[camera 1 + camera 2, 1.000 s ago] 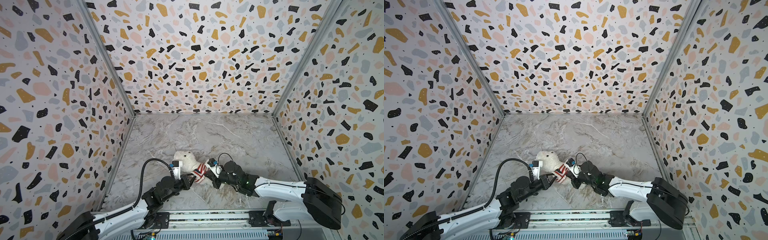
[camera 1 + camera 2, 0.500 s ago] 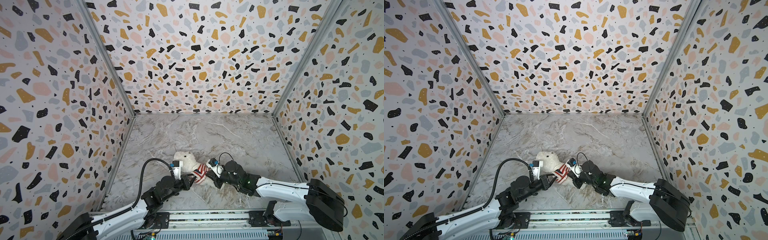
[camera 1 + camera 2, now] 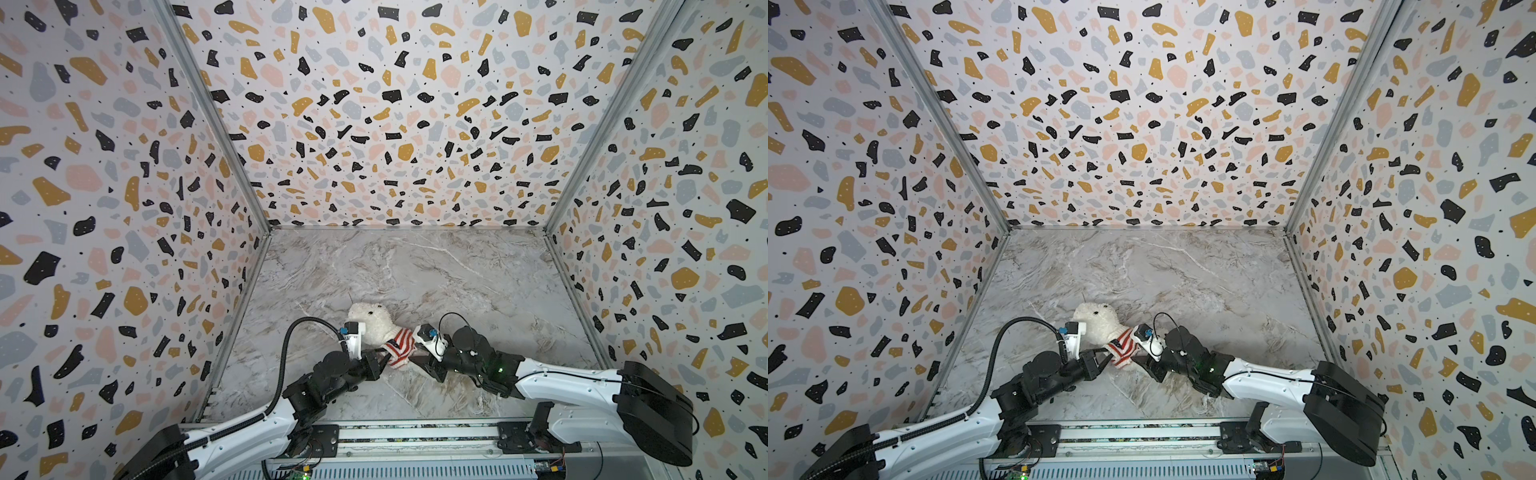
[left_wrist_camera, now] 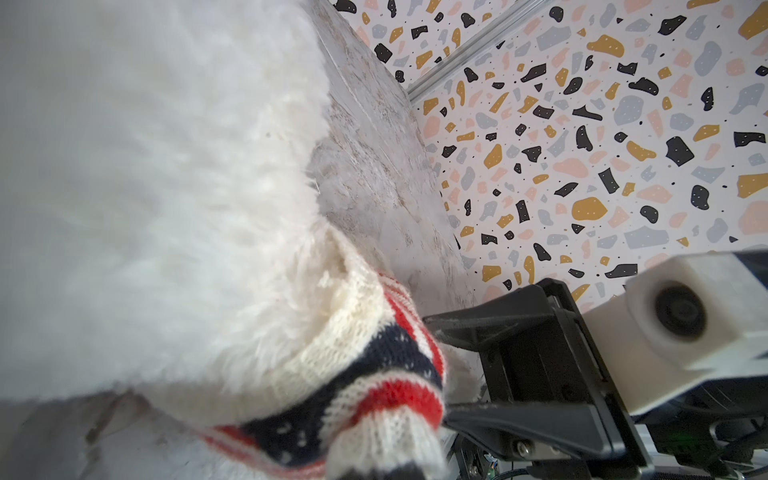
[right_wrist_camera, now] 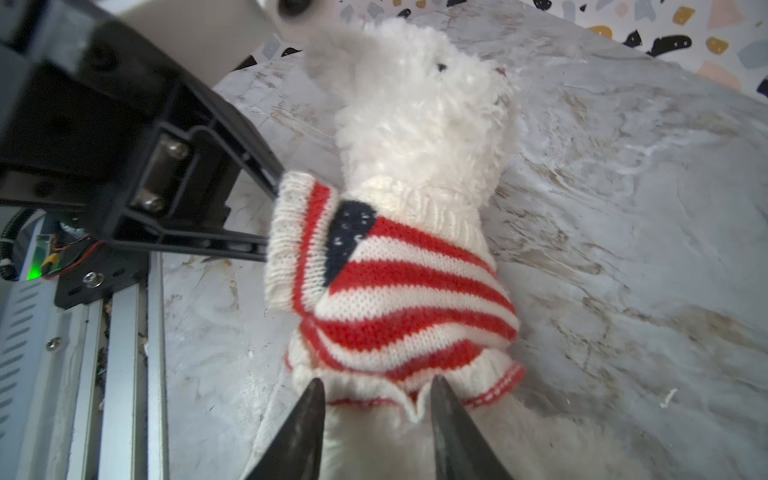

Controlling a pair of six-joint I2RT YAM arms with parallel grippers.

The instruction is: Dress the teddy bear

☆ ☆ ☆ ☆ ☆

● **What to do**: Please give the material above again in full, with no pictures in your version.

● **Problem solution**:
[camera 1 + camera 2, 1.000 s ago] 
[camera 1 + camera 2, 0.500 s ago] 
[camera 1 + camera 2, now] 
[left_wrist_camera, now] 
[right_wrist_camera, now] 

Controlling a pair of six-joint I2RT YAM arms with parallel grippers.

The instruction is: Dress the teddy bear

The output requires no additions.